Lhistorien allemand Heinrich August Winkler considère lexigence de la reconnaissance du génocide arménien comme une nécessité
Dans un long article consacré à l’Union Européenne dans le journal « Die Welt » daté du 28 décembre 2005 l’historien allemand Heinrich August Winkler évoque l’éventualité de l’entrée de la Turquie qu’il considère comme « la plus contestée ». Pour Heinrich August Winkler « il n’y aurait pas du tout la polémique, si la Turquie s’était ouverte sans réserve à la culture politique de l’ouest.

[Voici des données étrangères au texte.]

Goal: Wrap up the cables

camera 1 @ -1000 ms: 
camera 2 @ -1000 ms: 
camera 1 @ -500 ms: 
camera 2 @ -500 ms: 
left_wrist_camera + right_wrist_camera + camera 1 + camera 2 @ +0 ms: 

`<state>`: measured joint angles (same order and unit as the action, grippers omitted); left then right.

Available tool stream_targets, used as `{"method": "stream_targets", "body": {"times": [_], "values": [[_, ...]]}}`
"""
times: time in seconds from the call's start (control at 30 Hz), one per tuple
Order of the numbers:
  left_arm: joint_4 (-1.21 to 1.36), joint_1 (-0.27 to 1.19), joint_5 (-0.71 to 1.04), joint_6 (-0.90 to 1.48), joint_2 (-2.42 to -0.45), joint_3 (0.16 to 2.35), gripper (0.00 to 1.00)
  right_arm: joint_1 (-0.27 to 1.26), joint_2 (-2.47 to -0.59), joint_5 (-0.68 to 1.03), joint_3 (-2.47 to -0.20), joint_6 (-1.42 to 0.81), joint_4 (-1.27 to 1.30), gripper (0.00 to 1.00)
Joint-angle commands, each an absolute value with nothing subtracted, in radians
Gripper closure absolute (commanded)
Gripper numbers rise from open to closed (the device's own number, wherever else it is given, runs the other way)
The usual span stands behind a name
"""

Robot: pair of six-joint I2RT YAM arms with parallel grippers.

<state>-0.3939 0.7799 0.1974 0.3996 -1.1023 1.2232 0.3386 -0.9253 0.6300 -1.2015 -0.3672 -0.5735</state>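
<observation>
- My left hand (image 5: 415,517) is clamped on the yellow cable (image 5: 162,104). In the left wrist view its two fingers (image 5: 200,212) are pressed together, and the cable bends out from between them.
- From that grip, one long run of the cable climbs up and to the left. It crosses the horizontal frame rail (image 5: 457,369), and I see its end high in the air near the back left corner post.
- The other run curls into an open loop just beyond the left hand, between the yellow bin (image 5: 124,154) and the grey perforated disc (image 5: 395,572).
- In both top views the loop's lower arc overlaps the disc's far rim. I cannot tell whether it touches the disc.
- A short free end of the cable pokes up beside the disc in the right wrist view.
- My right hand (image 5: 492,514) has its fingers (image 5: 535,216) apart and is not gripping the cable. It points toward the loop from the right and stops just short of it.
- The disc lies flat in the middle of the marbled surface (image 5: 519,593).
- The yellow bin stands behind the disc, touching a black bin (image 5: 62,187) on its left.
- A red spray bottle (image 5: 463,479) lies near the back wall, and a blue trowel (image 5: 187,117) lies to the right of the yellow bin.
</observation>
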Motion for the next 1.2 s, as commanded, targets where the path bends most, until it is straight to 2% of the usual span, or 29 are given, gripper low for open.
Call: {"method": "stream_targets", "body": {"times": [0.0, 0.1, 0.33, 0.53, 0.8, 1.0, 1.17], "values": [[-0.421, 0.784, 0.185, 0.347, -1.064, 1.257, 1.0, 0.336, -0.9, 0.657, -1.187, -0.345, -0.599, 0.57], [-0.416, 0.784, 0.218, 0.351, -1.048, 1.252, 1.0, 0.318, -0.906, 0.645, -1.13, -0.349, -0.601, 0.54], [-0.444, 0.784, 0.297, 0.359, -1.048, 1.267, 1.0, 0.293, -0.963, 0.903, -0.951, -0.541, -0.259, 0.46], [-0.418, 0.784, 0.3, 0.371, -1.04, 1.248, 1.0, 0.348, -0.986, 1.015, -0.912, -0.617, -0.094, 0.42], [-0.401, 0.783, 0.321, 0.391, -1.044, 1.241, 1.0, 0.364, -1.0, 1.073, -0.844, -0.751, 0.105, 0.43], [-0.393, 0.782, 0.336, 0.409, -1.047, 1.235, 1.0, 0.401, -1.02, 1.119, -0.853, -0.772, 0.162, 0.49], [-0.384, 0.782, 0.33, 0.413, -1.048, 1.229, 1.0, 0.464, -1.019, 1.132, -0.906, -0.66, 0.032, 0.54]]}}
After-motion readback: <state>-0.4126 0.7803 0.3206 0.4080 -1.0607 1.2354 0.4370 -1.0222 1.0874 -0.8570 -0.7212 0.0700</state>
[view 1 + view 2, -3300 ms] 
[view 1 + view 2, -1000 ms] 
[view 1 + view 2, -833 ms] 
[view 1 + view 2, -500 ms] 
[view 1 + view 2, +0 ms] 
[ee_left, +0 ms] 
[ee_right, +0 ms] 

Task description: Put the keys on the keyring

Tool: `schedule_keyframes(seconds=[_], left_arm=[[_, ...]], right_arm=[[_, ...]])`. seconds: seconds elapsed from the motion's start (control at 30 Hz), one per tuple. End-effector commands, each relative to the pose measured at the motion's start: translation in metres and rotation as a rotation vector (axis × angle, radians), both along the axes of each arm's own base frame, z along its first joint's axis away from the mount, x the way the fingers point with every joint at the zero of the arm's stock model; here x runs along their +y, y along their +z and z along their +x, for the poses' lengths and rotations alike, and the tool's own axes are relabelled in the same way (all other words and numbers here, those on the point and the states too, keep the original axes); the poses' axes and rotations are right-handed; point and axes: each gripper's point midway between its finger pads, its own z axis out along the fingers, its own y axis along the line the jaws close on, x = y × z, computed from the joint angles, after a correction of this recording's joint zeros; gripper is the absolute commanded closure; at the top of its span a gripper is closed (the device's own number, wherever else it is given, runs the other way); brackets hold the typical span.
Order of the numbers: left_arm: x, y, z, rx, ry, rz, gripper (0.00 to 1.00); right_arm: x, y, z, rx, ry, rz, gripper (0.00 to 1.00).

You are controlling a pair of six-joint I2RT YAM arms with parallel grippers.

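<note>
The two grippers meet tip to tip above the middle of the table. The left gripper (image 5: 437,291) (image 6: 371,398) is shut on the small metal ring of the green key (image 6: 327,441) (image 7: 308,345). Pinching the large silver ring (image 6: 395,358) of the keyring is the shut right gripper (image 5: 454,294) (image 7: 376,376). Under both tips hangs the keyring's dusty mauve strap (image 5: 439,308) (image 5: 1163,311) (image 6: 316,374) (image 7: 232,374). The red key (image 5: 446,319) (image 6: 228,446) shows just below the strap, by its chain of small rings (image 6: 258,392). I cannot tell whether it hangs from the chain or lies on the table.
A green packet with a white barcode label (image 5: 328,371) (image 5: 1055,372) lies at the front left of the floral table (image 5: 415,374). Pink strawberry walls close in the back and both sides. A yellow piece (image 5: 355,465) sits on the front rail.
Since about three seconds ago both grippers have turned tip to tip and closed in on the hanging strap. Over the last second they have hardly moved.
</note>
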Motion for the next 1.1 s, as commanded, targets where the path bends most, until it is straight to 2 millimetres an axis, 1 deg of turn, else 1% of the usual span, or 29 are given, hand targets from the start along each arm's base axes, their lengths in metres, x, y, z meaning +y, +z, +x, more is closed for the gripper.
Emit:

Alors, l’objection géographique serait, le pays se trouve principalement en Asie, sans importance. (...) Le démenti persistant du génocide des Arméniens ne peut pas être décidé avec la culture politique de l’ouest . La Commission européenne et le Conseil européen, les gouvernements des États membres, ont donc fait disparaître jusqu’à aujourd’hui systématiquement ce point (contrairement à beaucoup de Parlements nationaux et au Parlement européen). Dans les négociations d’adhésion le thème du génocide Arménien doit porté à discussion ».
Heinrich August Winkler est né en 1938. Il a étudié l’histoire, la philosophie et le droit public à Tübingen, Münster et Heidelberg. Il débutera sa carrière de professeur en 1970 à l’université libre de Berlin puis ensuite de 1972-1991 à Freiburg. Depuis 1991, il est professeur de la « nouvelle histoire » à l’université Humboldt à Berlin.